# Required action
Look below for the line that contains "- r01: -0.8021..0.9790", then copy it and each following line exactly, through and including the line that contains "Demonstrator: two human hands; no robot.".
Input for this task below:
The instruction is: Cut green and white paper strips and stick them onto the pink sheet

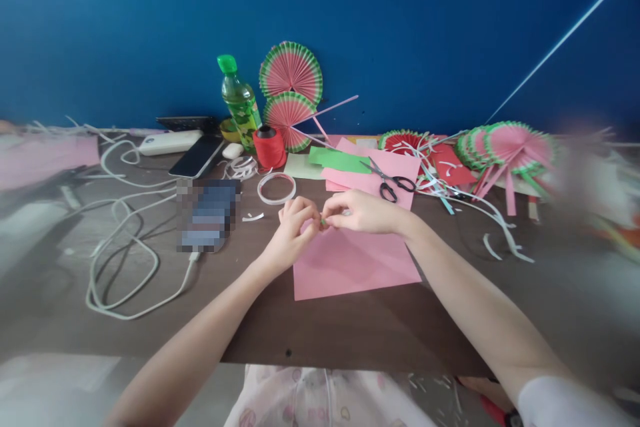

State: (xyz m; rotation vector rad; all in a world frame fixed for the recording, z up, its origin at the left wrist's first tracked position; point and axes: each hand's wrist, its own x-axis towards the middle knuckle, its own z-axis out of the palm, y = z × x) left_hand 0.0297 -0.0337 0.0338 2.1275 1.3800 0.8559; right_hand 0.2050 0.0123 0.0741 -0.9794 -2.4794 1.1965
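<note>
My left hand (299,222) and my right hand (357,212) meet over the middle of the desk, fingertips pinched close together. Between them shows a tiny green piece (323,221), probably paper, mostly hidden by the fingers. Below the hands lies a sheet of pink paper (357,267), flat on the desk. Black-handled scissors (387,181) rest just beyond my right hand, on pink paper beside a green paper strip (340,160). A roll of clear tape (277,188) lies flat beyond my left hand.
A phone (210,213) on a coiled white cable (125,313) lies to the left. Behind stand a green bottle (243,107), a red thread spool (270,148) and round pleated paper fans (291,73). More fans (507,147) and white paper scraps (505,227) lie at the right.
</note>
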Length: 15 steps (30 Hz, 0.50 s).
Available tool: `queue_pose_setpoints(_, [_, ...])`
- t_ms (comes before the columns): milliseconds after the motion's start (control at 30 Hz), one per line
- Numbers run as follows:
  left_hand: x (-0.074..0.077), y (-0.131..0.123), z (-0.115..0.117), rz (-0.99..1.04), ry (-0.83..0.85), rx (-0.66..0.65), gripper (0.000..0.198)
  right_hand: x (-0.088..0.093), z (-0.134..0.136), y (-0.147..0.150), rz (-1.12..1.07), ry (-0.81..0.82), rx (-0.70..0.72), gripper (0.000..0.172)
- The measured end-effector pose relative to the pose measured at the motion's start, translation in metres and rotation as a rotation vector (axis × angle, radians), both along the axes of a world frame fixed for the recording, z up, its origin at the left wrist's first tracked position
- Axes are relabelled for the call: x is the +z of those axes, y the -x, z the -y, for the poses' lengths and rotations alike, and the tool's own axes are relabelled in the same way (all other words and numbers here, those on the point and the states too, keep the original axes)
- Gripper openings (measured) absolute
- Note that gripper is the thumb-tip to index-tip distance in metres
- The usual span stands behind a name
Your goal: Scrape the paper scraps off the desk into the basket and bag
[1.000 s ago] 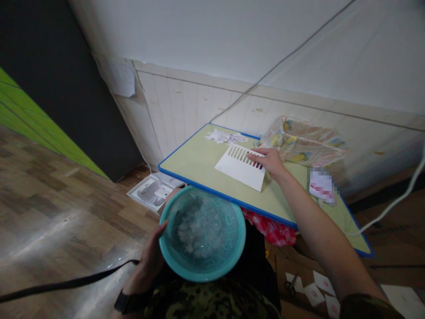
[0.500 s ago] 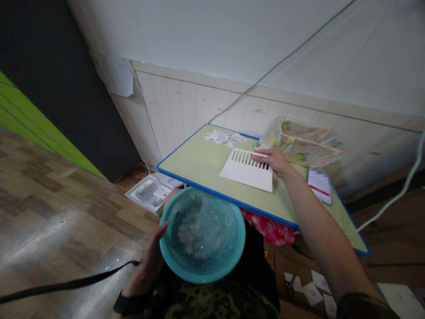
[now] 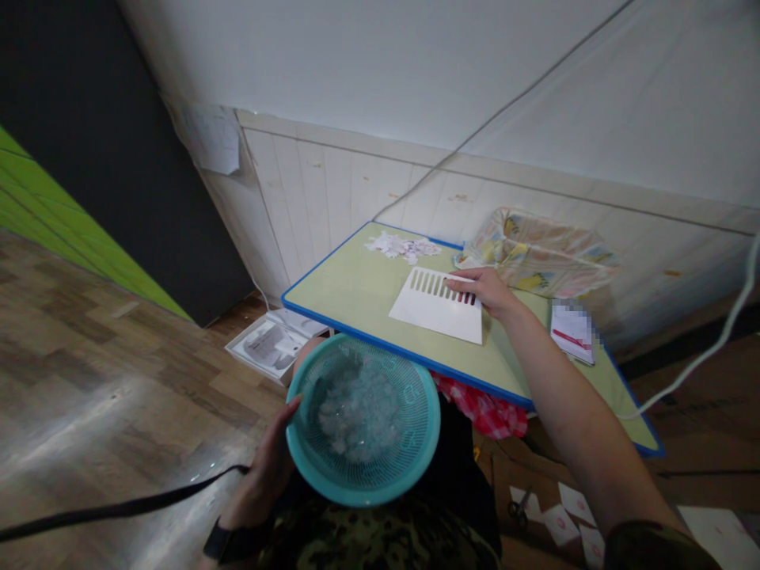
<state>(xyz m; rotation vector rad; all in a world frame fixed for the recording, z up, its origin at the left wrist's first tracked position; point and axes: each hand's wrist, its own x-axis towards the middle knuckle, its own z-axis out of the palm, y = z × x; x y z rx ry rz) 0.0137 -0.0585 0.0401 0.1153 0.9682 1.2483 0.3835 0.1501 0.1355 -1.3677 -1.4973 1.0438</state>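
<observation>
On my lap rests a round teal plastic basket [image 3: 419, 459] with many clear and whitish small pieces [image 3: 359, 412] in it, too small to name. My left hand [image 3: 274, 455] grips its left rim, thumb over the edge. Over the table, my right hand [image 3: 484, 289] holds the right edge of a white card [image 3: 436, 313] with a row of slots cut along its far side. The thumb lies on top of the card; the fingers beneath are partly hidden.
The green table [image 3: 338, 277] has a blue edge. On it are a heap of white paper scraps [image 3: 400, 247], a patterned plastic-covered basket [image 3: 546, 253] and a phone [image 3: 571, 332]. An open white box [image 3: 267, 344] lies on the floor. Scissors [image 3: 518, 507] and paper cards [image 3: 560, 524] lie at lower right.
My right hand has shifted slightly left with the slotted card. My left hand and the teal basket stay nearly where they were.
</observation>
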Motion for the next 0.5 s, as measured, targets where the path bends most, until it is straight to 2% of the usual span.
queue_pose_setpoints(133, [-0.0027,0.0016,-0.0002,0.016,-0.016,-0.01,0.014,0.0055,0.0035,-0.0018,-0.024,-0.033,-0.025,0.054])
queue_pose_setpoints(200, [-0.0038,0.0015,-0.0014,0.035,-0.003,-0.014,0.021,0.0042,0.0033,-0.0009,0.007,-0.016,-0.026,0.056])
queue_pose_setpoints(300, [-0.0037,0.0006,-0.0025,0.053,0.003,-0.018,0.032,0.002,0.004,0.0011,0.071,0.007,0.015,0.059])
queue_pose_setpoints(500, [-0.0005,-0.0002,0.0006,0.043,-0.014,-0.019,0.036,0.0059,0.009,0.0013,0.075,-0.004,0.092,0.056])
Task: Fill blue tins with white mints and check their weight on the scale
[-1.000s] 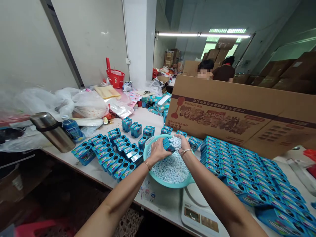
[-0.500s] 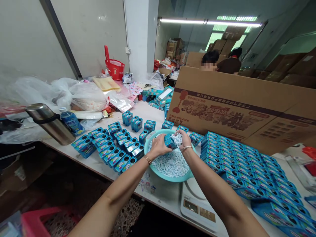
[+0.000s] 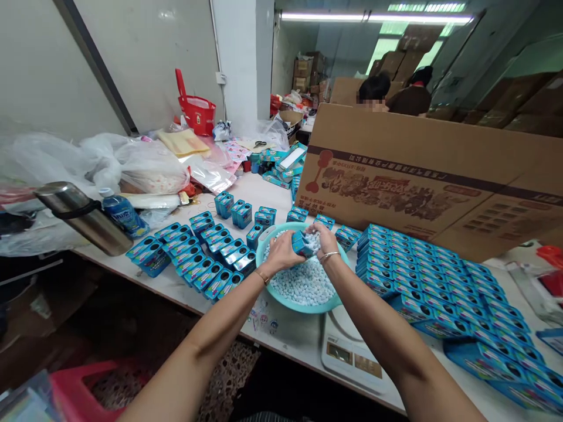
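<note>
The left hand point(image 3: 284, 252) grips a small blue printed box point(image 3: 300, 243), with the fingers curled around it. The box is tilted above the bowl, and its end is turned to the right hand point(image 3: 326, 239). The right hand is cupped around a handful of pale pellets point(image 3: 312, 242), close to this end of the box; how tightly its fingers are closed, I cannot tell. Each wrist wears a band or bracelet.

Below both hands is a turquoise bowl point(image 3: 303, 309), which contains many more white and pale blue pellets. Just beside the bowl, on the near right side, there is a white scale point(image 3: 352, 354) with a small display, partly under the right forearm.

To the left of the bowl, blue boxes point(image 3: 197, 264) are standing in slanting rows on the table point(image 3: 299, 349), and their dark round windows face upward. A few other boxes stand behind the bowl. To the right, a larger block of such boxes point(image 3: 440, 287) is packed tightly.

Farther left are a steel thermos point(image 3: 83, 217), which looks tilted, a bottle of blue liquid point(image 3: 124, 214) and plastic bags point(image 3: 149, 170). At the back are a red basket point(image 3: 197, 115) and scissors point(image 3: 260, 144). A large printed carton point(image 3: 396, 170) rises behind the boxes, and two people are partly visible beyond it.
</note>
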`<control>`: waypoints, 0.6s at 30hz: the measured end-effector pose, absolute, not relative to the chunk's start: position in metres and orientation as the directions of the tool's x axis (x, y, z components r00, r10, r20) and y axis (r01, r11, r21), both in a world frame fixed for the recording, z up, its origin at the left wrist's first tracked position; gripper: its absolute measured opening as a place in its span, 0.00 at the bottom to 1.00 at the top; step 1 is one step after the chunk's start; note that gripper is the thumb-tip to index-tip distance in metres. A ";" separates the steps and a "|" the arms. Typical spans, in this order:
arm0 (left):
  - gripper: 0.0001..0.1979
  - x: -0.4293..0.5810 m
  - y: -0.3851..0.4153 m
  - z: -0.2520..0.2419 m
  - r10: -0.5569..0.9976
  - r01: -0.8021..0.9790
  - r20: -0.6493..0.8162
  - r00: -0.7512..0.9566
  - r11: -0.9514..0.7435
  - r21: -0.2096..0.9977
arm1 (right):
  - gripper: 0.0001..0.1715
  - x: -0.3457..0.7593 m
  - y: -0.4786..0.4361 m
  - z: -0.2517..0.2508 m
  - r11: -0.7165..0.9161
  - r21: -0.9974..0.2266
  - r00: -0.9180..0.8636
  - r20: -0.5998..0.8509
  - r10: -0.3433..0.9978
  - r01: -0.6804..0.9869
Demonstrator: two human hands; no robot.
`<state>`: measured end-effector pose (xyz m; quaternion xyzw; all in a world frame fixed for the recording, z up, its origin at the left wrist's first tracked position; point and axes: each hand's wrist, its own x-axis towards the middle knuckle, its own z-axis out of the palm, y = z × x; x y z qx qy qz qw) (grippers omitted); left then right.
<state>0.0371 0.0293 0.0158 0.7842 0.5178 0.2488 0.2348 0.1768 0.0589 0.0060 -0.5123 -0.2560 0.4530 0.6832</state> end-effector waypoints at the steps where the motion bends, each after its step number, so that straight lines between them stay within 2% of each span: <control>1: 0.35 0.036 0.029 0.016 0.930 0.693 0.153 0.333 -0.352 0.629 | 0.12 0.177 0.058 0.006 0.057 -0.933 0.448 -0.116 0.887 -0.355; 6: 0.34 0.033 0.028 0.016 0.951 0.711 0.137 0.277 -0.299 0.636 | 0.19 0.178 0.054 0.013 -0.011 -0.954 0.337 -0.117 0.934 -0.300; 11: 0.34 0.031 0.027 0.016 0.933 0.677 0.167 0.319 -0.348 0.649 | 0.26 0.175 0.051 0.020 0.008 -0.977 0.305 -0.059 0.950 -0.213; 15: 0.36 0.028 0.028 0.013 0.919 0.593 0.179 0.351 -0.367 0.717 | 0.27 0.172 0.048 0.025 0.016 -0.991 0.275 -0.021 0.961 -0.131; 18: 0.39 0.024 0.029 0.009 0.918 0.529 0.169 0.359 -0.349 0.774 | 0.28 0.170 0.041 0.030 0.030 -0.988 0.204 -0.001 0.979 -0.151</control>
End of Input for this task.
# Your response
  - r01: -0.8021..0.9790
  - r20: -0.6493..0.8162
  - r00: -0.7512..0.9566
  - r11: -0.9514..0.7435
  - r21: -0.2096..0.9977
arm1 (right):
  - gripper: 0.0001..0.1715
  - x: -0.3457..0.7593 m
  - y: -0.4786..0.4361 m
  - z: -0.2517..0.2508 m
  - r11: -0.7165..0.9161
  - r21: -0.9974..0.2266
  - r00: -0.9180..0.8636
  - r20: -0.5998..0.8509
  - r10: -0.3433..0.9978
  - r01: -0.6804..0.9869
Demonstrator: two human hands; no robot.

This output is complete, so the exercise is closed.